All work packages are up and running, and contributing towards our vision of developing a revolutionary new light sensing solution for non-invasive imaging of deep organ structures:
WP1: Detector development
At TU Delft, we have successfully tested switching structures which are important for array readout. This work has now been published in the Journal Nano Letters. We have demonstrated (and patented) the method for capacitive readout of superconducting nanowire single photon detectors (serving as pixels of the camera in this project). We have shown proof-of-principle optical gating of the detectors. In addition, we have successfully fabricated first detector arrays and delivered them to partners for mid-project experiments.
Figure from Nano Lett. 2025, 25, 11, 4401-4407, used under Creative Commons license https://creativecommons.org/licenses/by/4.0/
WP2: Detector system development
At Single Quantum, we have been working on the development of the SNSPD system that will host the detector(s) developed in WP1. At the moment, we have achieved 100-channels system, and we are working on expanding it to host even more channels to accommodate for the ultimate chip from the fastMOT project.
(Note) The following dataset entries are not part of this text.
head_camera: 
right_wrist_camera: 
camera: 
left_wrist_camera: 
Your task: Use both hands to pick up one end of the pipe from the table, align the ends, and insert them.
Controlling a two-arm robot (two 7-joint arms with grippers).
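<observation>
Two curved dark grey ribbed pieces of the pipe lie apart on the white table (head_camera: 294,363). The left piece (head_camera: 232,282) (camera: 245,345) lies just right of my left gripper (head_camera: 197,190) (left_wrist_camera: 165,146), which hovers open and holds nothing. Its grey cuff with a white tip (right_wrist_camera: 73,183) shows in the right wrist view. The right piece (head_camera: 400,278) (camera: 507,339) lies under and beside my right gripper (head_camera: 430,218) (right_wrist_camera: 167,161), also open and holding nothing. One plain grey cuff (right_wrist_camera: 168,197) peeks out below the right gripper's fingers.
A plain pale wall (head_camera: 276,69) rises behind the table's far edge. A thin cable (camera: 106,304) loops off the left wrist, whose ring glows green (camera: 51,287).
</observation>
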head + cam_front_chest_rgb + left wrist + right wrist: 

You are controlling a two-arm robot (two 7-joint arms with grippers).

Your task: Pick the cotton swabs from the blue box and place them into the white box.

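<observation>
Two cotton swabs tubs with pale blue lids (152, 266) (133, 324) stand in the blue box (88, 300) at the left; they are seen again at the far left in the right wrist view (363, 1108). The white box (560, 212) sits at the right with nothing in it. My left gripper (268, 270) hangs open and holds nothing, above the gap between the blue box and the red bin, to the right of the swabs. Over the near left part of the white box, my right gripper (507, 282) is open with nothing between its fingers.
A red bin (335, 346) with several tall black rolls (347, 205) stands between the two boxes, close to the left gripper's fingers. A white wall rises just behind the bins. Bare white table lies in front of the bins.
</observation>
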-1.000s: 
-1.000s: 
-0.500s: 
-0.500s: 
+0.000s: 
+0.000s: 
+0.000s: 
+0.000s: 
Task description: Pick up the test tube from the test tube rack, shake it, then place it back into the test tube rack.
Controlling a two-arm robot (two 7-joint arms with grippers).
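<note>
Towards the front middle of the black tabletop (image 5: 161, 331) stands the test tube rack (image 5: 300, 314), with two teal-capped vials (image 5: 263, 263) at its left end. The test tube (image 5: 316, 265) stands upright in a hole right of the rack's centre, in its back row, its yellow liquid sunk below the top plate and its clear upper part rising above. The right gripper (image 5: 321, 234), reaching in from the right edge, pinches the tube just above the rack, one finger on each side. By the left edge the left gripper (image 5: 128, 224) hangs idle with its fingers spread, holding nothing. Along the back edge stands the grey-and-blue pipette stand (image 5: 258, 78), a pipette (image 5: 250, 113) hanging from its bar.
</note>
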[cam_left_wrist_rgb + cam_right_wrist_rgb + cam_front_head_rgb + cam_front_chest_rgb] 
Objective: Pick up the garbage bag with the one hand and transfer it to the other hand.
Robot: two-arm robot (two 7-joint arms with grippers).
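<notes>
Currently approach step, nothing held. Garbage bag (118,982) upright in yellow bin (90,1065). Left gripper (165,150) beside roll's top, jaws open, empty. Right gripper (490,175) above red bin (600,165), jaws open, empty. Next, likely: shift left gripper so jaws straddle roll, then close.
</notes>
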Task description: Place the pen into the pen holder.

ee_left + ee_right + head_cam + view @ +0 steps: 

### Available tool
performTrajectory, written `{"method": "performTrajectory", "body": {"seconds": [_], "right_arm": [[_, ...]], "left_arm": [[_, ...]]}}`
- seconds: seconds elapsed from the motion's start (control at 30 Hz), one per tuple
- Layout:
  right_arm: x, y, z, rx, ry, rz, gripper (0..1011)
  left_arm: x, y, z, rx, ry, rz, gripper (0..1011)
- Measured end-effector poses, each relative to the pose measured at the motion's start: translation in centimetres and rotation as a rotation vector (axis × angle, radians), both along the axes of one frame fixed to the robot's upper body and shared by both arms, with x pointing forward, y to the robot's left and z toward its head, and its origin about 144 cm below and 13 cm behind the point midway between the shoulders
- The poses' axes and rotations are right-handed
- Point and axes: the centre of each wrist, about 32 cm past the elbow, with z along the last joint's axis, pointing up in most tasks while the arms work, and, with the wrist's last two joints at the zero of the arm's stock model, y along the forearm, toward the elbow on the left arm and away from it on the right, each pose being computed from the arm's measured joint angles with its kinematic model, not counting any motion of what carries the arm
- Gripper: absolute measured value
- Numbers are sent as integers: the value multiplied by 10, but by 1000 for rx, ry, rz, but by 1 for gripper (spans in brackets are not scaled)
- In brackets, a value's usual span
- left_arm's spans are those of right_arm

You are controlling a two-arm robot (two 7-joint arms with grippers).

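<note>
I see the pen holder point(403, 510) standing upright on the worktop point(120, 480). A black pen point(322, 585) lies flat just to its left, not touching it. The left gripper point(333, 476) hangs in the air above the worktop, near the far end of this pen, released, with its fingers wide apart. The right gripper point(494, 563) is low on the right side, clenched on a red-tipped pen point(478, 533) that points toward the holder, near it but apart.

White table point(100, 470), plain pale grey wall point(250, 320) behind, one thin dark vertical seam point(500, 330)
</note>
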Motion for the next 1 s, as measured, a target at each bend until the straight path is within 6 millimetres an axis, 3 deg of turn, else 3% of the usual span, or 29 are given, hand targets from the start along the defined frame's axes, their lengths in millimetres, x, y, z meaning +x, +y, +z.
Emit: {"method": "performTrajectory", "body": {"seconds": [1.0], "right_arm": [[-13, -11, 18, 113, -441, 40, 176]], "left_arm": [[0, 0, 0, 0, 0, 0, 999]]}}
WP3: Physics light simulation and modelling
We have now integrated all components of the instrument into the virtual instrument simulator (VIS), from light source to detector. This includes modeling the source power, laser repetition rate, and instrument response function (IRF), as well as detector characteristics such as SNSPD pixel size, number of pixels, and detection efficiency. Optical elements, including fibre diameter, numerical aperture, and system magnification, are also accounted for, enabling the generation of realistic synthetic data under experimental conditions. Simple physiological models have been incorporated to simulate the effects of dynamic events, such as changes in blood flow or oxygenation, on the signal and to evaluate the performance of various instrument designs. We are currently evaluating the maximum depth sensitivity achievable by our systems by investigating the effects of head curvature and testing various data processing pipelines, such as dual-slope methods, within the VIS. The simulator will also support further studies at 1064 nm, including the evaluation of oxygenated haemoglobin concentration recovery under different configurations.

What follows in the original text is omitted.